Fidelity brings short-selling to fund investors
Fidelity, the Boston mutual-fund giant, said its fund will be known as Fidelity 130/30 Large Cap Fund, similar to funds launched at other mutual fund firms. The name refers to the strategy in which 130 percent of the holdings in its portfolio will be invested "long" -- in stocks that the manager expects will rise faster than the market overall. The money to buy the extra shares will be raised by investing the proceeds from "short'' sales.
A short sale is a bet that the price of a security will fall. To sell short, a trader borrows shares and sells them, then buys them back later at a lower price.

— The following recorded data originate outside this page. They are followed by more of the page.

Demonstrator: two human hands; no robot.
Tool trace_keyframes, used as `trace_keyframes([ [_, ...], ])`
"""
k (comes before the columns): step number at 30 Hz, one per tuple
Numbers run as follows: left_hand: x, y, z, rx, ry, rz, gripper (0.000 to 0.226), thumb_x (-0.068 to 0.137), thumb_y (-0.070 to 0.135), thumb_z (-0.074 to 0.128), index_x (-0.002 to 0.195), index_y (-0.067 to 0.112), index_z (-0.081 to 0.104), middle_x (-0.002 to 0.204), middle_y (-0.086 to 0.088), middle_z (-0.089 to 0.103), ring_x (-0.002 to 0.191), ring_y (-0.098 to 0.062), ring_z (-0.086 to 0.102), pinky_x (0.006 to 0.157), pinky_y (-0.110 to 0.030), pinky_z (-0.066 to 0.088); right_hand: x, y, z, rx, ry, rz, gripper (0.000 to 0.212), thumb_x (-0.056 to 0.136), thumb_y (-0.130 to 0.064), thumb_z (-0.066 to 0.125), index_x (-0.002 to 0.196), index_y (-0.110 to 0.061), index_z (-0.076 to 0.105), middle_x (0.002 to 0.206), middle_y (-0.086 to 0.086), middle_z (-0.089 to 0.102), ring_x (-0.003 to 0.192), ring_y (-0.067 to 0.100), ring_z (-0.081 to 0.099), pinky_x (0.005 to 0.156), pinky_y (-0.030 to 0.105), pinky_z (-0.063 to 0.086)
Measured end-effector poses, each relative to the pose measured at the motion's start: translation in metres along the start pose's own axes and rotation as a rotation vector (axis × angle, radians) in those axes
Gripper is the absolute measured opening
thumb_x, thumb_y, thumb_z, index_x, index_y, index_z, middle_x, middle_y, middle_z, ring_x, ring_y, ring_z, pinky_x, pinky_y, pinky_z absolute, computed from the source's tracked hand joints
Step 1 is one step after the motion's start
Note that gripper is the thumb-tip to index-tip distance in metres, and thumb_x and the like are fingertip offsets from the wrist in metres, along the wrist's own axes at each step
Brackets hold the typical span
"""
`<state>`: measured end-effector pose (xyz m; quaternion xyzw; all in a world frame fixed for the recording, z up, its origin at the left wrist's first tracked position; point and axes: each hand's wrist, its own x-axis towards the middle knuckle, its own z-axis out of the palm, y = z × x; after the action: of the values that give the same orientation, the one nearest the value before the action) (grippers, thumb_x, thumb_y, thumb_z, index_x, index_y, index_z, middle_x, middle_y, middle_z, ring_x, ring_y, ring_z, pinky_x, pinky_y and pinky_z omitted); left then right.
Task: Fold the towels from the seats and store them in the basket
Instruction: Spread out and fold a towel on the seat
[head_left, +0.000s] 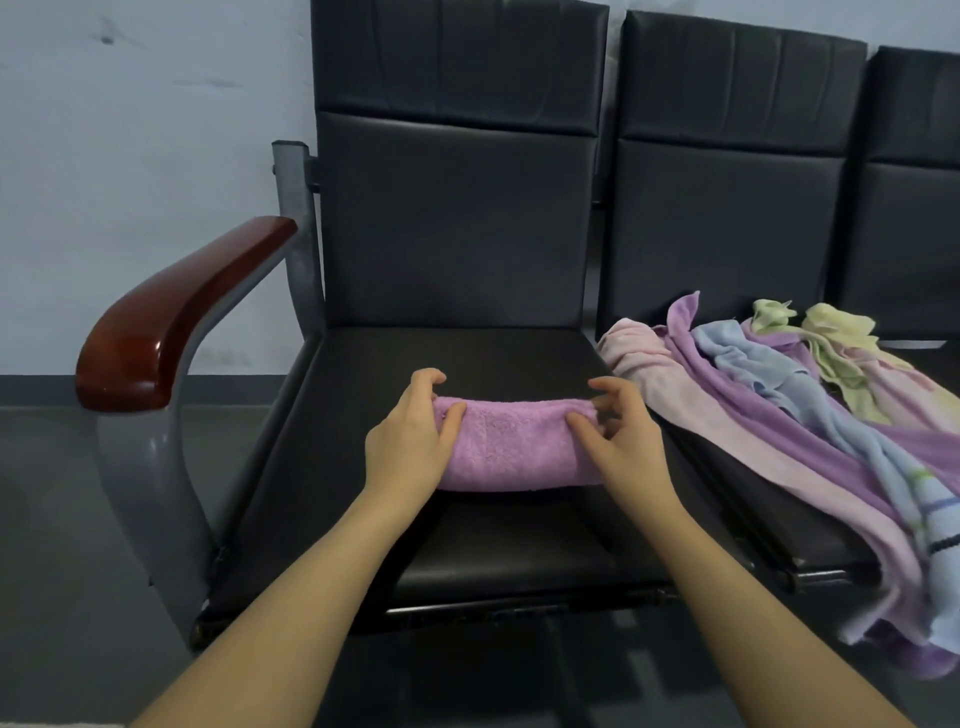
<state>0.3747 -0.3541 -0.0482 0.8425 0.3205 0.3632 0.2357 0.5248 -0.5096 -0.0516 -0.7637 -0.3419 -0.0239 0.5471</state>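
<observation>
A folded purple towel (514, 447) lies across the middle of the black seat (467, 358) in front of me. My left hand (410, 441) grips the towel's left end, thumb on top and fingers curled over its far edge. My right hand (621, 434) pinches the right end between thumb and fingers. On the seat to the right lies a heap of unfolded towels (810, 415): pink, purple, light blue and yellow, draped over the seat's front edge. No basket is in view.
A wooden armrest (171, 317) on a grey metal frame stands at the seat's left. Black backrests (457, 218) rise behind the seats. A third seat (914, 208) shows at the far right. Grey floor and a pale wall lie to the left.
</observation>
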Motion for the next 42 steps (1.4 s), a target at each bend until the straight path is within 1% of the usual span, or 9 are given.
trace_keyframes([
  [5, 0.023, -0.008, 0.014, 0.003, 0.028, -0.092, 0.041, 0.093, 0.037, 0.056, 0.127, 0.019, 0.044, 0.115, 0.001, 0.062, 0.104, -0.021, 0.06, 0.082, -0.035, 0.048, 0.025, 0.01, 0.02, -0.104, -0.02, 0.039, 0.016, 0.087, -0.021, 0.066, 0.102, -0.024, 0.059, 0.091, -0.015, 0.061, 0.086, 0.002, 0.058, 0.081, 0.027, 0.05],
  [10, 0.043, -0.012, 0.033, -0.1, 0.013, -0.145, 0.042, 0.09, 0.039, 0.059, 0.124, 0.018, 0.048, 0.111, 0.001, 0.063, 0.101, -0.02, 0.06, 0.083, -0.034, 0.048, 0.044, 0.029, 0.034, -0.132, -0.02, 0.113, 0.01, 0.09, -0.022, 0.062, 0.1, -0.021, 0.061, 0.09, -0.012, 0.06, 0.086, 0.002, 0.056, 0.08, 0.019, 0.043],
  [14, 0.037, -0.025, 0.034, -0.086, -0.151, -0.091, 0.044, 0.091, 0.038, 0.057, 0.13, 0.023, 0.045, 0.118, 0.006, 0.059, 0.105, -0.019, 0.057, 0.088, -0.035, 0.047, 0.046, 0.039, 0.039, -0.084, -0.005, 0.138, 0.018, 0.089, -0.024, 0.064, 0.107, -0.019, 0.061, 0.095, -0.013, 0.061, 0.089, -0.001, 0.056, 0.085, 0.022, 0.045],
  [17, 0.034, -0.037, 0.027, -0.042, -0.231, -0.027, 0.045, 0.089, 0.032, 0.058, 0.131, 0.026, 0.044, 0.123, 0.008, 0.058, 0.108, -0.02, 0.057, 0.091, -0.038, 0.048, 0.041, 0.038, 0.039, -0.045, -0.001, 0.161, 0.027, 0.087, -0.028, 0.066, 0.112, -0.019, 0.06, 0.1, -0.009, 0.062, 0.095, 0.006, 0.058, 0.089, 0.027, 0.046],
  [21, 0.03, -0.043, 0.02, -0.131, -0.172, -0.049, 0.04, 0.089, 0.028, 0.062, 0.127, 0.025, 0.048, 0.12, 0.007, 0.059, 0.108, -0.015, 0.056, 0.093, -0.039, 0.049, 0.031, 0.034, 0.035, -0.052, -0.081, 0.184, 0.03, 0.084, -0.024, 0.066, 0.113, -0.027, 0.056, 0.095, -0.019, 0.058, 0.099, 0.007, 0.055, 0.092, 0.03, 0.043],
  [24, 0.028, -0.042, 0.019, -0.152, -0.102, -0.048, 0.035, 0.091, 0.028, 0.06, 0.124, 0.024, 0.05, 0.117, 0.008, 0.06, 0.105, -0.015, 0.058, 0.09, -0.042, 0.049, 0.022, 0.031, 0.033, -0.001, -0.132, 0.187, 0.038, 0.082, -0.016, 0.065, 0.115, -0.031, 0.053, 0.1, -0.02, 0.057, 0.109, 0.014, 0.053, 0.095, 0.034, 0.044],
  [30, 0.024, -0.033, 0.018, -0.051, -0.014, 0.0, 0.028, 0.093, 0.03, 0.056, 0.12, 0.023, 0.051, 0.109, 0.011, 0.062, 0.095, -0.017, 0.06, 0.079, -0.034, 0.048, 0.011, 0.019, 0.028, 0.085, -0.037, 0.019, 0.042, 0.088, -0.004, 0.062, 0.122, -0.024, 0.048, 0.104, -0.017, 0.056, 0.091, -0.003, 0.057, 0.08, 0.017, 0.05],
  [35, 0.015, -0.03, 0.008, -0.031, -0.004, -0.024, 0.03, 0.093, 0.031, 0.056, 0.121, 0.023, 0.051, 0.11, 0.011, 0.062, 0.096, -0.016, 0.059, 0.076, -0.029, 0.04, 0.006, 0.014, 0.029, -0.021, -0.047, -0.015, 0.047, 0.092, -0.01, 0.058, 0.131, -0.026, 0.038, 0.095, -0.024, 0.054, 0.073, 0.001, 0.057, 0.074, 0.029, 0.051],
  [42, 0.016, -0.03, 0.007, 0.026, -0.067, -0.203, 0.033, 0.094, 0.032, 0.052, 0.125, 0.024, 0.045, 0.117, 0.005, 0.06, 0.102, -0.02, 0.057, 0.075, -0.032, 0.043, 0.018, 0.008, 0.037, -0.134, -0.03, 0.06, 0.045, 0.089, -0.018, 0.062, 0.129, -0.026, 0.044, 0.095, -0.012, 0.059, 0.081, 0.006, 0.059, 0.075, 0.032, 0.05],
])
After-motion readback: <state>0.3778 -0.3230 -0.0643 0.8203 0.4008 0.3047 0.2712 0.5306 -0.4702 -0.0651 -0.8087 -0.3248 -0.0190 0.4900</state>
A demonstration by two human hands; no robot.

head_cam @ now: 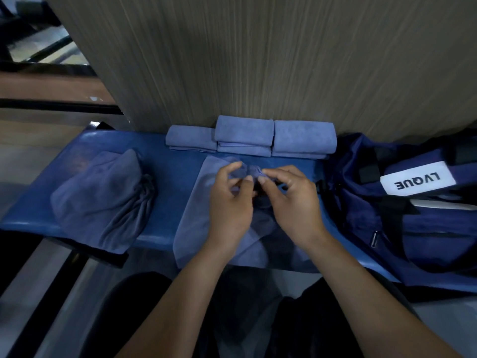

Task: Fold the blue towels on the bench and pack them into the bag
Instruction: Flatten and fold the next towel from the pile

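Both hands, left and right, pinch the towel edge, squaring it; stacks wait at twelve o'clock.

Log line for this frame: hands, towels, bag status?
left hand + right hand: pinching towel edge | folded towels: by wall | crumpled towel: left | bag: right, unpacked

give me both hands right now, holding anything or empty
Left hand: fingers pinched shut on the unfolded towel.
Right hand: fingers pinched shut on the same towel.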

The shares are then returned to the owner, and the difference in price represents profit. That's the theory, though in practice short-selling can be risky and most mutual fund managers are restricted from investing too heavily in the strategy.
Fidelity's new long-short fund will be managed by Keith Quinton, manager of several other Fidelity funds, including Fidelity Disciplined Equity Fund. In a statement he said the the company has 15 years of experience selling shares short through portfolios available to institutional clients. "Now we're bringing that experience to bear on behalf of mutual fund investors,'' he said.
He cautioned the fund will carry specific risks such as potentially large losses from short sales, and expenses such as interest and dividend expenses on short positions.